YOUR ASSIGNMENT:
Nothing but the lines from the one with "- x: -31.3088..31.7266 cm" down to the one with "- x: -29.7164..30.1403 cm" should be returned, exactly and with both ends included, from the material below.

GIVEN INFORMATION:

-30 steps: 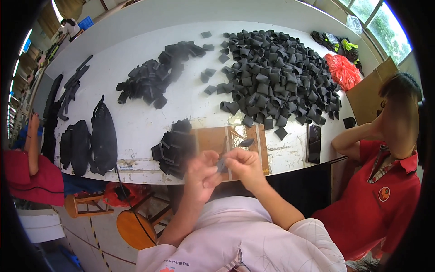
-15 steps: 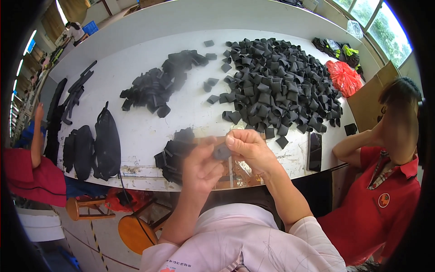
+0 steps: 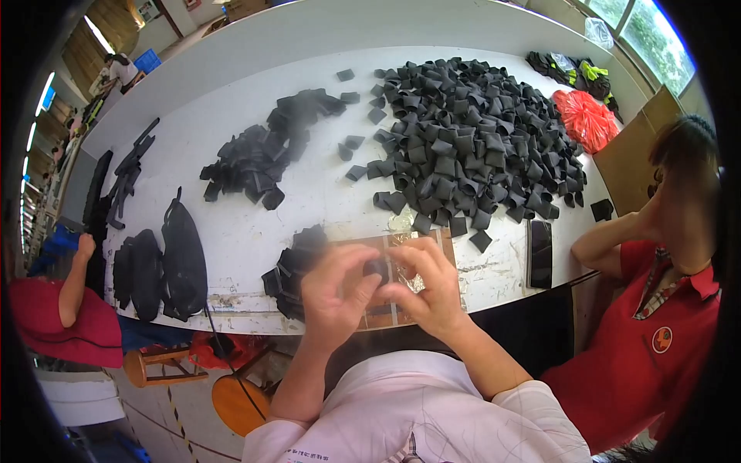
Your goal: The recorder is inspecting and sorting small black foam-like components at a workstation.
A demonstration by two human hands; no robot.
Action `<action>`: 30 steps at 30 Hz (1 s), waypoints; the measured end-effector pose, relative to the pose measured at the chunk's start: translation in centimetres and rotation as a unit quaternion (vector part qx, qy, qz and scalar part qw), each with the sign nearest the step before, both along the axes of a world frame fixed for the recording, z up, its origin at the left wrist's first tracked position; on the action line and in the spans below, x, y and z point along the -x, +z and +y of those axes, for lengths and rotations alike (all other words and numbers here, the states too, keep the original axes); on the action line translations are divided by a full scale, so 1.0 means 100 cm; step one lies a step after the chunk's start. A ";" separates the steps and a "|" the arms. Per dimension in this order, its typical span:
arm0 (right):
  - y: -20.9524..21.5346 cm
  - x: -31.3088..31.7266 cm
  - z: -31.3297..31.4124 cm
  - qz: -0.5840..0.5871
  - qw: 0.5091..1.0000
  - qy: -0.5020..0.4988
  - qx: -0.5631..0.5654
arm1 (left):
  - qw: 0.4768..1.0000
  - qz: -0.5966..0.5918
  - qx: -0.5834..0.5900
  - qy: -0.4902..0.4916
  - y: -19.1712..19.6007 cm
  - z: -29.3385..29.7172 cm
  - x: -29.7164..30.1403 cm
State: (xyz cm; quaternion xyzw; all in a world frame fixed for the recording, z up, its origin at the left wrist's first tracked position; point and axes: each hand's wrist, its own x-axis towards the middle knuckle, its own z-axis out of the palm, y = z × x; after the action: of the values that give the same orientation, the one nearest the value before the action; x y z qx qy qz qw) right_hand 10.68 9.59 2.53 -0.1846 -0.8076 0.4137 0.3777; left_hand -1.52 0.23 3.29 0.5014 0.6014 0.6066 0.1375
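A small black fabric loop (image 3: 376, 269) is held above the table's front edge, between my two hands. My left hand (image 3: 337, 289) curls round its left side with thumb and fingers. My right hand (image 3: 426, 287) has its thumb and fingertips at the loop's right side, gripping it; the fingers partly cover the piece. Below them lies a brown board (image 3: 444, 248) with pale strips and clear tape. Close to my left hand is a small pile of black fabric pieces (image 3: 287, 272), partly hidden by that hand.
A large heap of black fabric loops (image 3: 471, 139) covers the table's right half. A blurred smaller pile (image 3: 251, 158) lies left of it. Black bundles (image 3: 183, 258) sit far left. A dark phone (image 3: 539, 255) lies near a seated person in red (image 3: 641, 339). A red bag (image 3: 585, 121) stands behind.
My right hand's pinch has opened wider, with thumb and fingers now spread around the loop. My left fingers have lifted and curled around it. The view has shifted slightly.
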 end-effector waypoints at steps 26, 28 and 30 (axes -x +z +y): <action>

FINISHED EXERCISE:
  - x: -31.3088..31.7266 cm
  - z: -31.3297..31.4124 cm
  - qz: -0.5840..0.5871
  - qw: 0.5091..1.0000
  - qy: -0.5020..0.4988
  - qx: -0.5631..0.5654
arm1 (left):
  - qw: 0.4768..1.0000
  - qz: -0.5966..0.5918
  - qx: -0.5834..0.5900
  - qy: -0.4902..0.4916
  - y: -19.1712..19.6007 cm
  - z: -29.3385..29.7172 cm
  - x: -29.7164..30.1403 cm

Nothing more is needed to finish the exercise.